Originally published at The Renegade Coder on March 11, 2019
Since I started teaching, I’ve been trying to find ways to automate my grading responsibilities. After all, it’s super time consuming, and I don’t find it to be extremely helpful to the students. Every minute I save due to automation goes back to providing quality feedback, focusing on my teaching, and improving my mental health. Who could say no to that?
Grading Responsibilities
I’ve mentioned my grading responsibilities a few times in this series, but I figured it wouldn’t hurt to outline them once again.
In addition to teaching, I’m responsible for grading 12 projects, 14 homework assignments, 14 labs, and 3 exams a semester. Multiply all those numbers by 40, and that’s the total number of assignments I grade over the course of a semester. As you can probably imagine, it’s a huge time sink outside of the classroom.
To speed things up, I’ve tried to find ways to automate grading.
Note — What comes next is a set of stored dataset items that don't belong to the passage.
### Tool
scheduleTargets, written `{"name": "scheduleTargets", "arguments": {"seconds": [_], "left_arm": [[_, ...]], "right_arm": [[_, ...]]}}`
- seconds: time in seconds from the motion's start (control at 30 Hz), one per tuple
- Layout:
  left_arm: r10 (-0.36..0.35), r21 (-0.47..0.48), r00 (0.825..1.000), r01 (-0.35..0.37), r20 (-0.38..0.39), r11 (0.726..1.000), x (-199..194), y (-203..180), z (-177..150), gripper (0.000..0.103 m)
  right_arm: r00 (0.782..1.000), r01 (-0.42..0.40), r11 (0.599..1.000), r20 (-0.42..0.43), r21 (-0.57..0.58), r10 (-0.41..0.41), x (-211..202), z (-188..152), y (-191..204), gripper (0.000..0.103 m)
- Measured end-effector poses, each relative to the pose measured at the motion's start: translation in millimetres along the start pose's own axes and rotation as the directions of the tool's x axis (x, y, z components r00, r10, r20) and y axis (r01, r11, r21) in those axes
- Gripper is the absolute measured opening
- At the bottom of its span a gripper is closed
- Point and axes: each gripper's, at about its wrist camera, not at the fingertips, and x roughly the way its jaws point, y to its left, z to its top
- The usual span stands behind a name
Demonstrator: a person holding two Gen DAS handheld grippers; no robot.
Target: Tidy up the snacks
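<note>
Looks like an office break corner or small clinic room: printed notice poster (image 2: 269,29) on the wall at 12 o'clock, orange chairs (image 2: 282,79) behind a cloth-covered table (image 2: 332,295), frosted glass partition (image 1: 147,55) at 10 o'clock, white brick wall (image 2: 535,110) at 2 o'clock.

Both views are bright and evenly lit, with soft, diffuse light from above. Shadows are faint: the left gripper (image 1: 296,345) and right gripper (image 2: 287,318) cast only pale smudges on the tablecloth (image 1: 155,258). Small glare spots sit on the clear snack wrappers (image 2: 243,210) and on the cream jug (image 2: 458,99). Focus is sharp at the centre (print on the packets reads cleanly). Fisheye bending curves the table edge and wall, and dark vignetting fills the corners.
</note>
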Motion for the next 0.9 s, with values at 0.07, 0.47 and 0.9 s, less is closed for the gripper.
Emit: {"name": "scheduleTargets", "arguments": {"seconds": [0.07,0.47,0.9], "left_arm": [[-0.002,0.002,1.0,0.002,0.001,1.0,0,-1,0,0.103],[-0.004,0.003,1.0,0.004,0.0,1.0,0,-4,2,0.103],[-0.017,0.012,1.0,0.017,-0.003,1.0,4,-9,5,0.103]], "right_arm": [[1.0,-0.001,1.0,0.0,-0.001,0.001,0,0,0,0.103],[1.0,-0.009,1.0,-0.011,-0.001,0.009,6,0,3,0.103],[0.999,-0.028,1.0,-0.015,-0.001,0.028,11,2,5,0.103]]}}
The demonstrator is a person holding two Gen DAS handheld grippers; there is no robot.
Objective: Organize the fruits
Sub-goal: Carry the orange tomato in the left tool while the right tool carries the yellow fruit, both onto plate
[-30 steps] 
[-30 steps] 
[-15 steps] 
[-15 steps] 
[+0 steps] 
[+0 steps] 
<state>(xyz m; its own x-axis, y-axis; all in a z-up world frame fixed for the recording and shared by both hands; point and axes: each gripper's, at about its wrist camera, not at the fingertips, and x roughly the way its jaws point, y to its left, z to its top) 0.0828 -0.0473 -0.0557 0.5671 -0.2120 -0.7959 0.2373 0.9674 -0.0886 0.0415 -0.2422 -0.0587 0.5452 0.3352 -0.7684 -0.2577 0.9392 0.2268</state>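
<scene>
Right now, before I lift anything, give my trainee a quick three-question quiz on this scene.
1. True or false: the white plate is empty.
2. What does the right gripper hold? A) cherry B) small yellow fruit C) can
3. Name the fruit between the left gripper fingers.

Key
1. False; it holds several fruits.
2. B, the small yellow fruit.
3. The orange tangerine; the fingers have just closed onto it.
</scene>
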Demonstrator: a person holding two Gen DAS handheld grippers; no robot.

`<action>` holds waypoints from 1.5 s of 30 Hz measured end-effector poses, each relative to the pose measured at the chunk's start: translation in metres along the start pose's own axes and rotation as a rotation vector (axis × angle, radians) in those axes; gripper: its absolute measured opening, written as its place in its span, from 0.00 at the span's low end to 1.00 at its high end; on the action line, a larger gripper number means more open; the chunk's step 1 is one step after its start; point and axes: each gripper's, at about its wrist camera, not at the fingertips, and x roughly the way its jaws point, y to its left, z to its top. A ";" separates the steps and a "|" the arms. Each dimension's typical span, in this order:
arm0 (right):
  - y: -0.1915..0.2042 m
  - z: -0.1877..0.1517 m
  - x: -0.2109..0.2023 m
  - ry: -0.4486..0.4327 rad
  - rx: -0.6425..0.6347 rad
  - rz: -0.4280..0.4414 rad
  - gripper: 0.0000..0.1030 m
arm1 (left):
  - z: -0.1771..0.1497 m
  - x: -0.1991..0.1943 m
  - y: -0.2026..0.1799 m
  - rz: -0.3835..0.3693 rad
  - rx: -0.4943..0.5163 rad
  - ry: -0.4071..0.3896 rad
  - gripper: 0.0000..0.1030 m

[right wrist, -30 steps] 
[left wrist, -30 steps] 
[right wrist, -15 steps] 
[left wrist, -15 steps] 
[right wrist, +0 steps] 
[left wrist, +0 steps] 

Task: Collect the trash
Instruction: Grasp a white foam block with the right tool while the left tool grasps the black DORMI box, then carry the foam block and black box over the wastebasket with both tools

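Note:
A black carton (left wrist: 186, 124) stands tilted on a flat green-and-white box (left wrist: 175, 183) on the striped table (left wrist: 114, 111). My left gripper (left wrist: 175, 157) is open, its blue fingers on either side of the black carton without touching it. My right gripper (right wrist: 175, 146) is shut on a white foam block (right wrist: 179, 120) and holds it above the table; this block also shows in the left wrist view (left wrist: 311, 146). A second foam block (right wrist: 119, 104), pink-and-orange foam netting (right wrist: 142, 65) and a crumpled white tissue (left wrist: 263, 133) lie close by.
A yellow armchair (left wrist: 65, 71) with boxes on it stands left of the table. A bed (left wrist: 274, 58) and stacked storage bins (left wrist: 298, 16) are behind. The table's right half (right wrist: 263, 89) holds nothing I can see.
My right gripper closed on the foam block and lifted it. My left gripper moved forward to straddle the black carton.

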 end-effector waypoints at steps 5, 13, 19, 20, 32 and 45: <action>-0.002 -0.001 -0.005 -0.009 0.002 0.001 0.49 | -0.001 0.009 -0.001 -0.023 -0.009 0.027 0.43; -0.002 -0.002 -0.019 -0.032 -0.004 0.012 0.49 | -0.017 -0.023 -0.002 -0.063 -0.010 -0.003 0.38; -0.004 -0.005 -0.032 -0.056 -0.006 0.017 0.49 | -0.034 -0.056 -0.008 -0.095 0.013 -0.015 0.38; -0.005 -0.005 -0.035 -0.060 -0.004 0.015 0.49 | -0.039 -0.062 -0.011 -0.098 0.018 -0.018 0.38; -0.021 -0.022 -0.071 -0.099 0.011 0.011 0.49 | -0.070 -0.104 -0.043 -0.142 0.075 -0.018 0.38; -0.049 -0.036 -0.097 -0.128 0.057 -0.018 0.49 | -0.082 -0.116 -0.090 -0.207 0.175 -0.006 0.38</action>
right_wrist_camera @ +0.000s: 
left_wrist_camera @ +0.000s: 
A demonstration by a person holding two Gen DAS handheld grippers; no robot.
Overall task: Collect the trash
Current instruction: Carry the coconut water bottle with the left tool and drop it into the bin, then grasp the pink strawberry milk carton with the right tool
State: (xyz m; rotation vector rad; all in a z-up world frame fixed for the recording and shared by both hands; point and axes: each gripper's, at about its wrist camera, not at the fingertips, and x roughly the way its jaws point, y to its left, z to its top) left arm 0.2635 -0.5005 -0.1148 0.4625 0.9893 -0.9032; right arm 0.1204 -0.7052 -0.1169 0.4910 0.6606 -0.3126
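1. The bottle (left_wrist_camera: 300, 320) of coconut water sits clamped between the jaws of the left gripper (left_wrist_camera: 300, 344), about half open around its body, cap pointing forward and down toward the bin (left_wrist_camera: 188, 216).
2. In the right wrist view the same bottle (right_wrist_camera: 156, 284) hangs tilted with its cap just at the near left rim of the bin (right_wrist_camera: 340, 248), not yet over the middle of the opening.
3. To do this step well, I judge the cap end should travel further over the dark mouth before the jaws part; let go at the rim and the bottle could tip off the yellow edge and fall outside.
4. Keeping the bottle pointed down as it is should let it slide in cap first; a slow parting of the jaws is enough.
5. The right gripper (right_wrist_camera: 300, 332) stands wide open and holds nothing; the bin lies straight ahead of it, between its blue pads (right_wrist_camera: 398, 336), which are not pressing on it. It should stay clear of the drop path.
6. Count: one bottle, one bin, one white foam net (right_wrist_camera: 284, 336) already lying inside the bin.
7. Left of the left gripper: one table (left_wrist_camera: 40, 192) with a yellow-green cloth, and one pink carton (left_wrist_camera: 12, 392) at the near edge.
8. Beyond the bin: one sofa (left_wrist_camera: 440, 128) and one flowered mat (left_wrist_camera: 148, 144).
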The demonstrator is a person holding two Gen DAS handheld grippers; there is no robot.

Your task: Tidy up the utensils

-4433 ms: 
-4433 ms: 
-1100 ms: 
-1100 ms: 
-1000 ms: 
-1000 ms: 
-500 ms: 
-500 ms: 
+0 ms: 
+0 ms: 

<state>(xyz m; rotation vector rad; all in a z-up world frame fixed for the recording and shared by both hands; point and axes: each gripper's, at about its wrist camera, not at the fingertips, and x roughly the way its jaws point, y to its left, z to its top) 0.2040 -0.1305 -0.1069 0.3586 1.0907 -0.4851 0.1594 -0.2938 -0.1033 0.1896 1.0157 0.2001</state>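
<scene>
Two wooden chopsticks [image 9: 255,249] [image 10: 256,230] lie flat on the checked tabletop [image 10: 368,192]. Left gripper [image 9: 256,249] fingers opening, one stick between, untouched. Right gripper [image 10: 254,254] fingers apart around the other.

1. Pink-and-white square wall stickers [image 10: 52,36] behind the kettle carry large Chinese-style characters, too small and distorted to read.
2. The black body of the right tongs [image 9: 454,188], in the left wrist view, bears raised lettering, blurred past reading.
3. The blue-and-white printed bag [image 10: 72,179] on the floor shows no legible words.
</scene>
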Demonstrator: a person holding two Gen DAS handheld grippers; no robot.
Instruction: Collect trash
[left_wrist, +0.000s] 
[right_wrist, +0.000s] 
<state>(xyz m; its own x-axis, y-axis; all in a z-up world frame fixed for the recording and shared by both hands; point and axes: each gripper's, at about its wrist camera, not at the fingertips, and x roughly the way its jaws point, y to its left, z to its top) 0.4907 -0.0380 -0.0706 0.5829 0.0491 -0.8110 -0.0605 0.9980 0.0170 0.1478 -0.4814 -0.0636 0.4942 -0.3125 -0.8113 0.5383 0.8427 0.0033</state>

Perhaps the largest time saving opportunity is the projects which can take about 6 hours a week to grade. Unfortunately, that long duration is due to a handful of problems:
- Projects are worth the most points, so they require the most feedback.
- Projects have to be tested which can take some time depending on the complexity of the program.
- Projects are organized in packages, so they have to be transferred in archive formats like zip.
- Projects are written by students, so style varies wildly making code difficult to read.
As you can see, there are a lot of stringent requirements for projects which can make grading a very time consuming task. To add insult to injury, students have a tendency to not follow directions, so files sometimes have to be edited before they can be executed. Worst case scenario: I have to contact students because they didn’t submit everything.
Grading Automation
As someone who is always trying to milk every little bit of efficiency out of every day tasks, I quickly took it upon myself to automate the project grading. To be honest, I just couldn’t imagine completing the following procedure for 40 students without going insane:
- Download student solution.
- Unzip student solution.
- Load file(s) into IDE.
- Run file(s) (repeat for various test cases).
- Gauge solution style.
- Assess solution based on testing and style.
- Give feedback.
After looking at this list, I feel I’ve made the right choice to automate my grading, but what exactly does automation entail? Let’s take a look.
Introducing JUnit
During my first semester, the best option I had at the time for automation was JUnit testing. In any given week, it would take me about 90 minutes to write up a JUnit solution to the project and another 2 hours to complete grading. In other words, I managed to reduce a 6 hour process down to about 4 hours. I’ll take that any day!
Of course, JUnit probably wasn’t the ideal choice. After all, we don’t teach methods until the 6th week, so most of the projects are massive main methods. In addition, students don’t always follow the same naming conventions for classes, so I have to be clever in how I call the main method.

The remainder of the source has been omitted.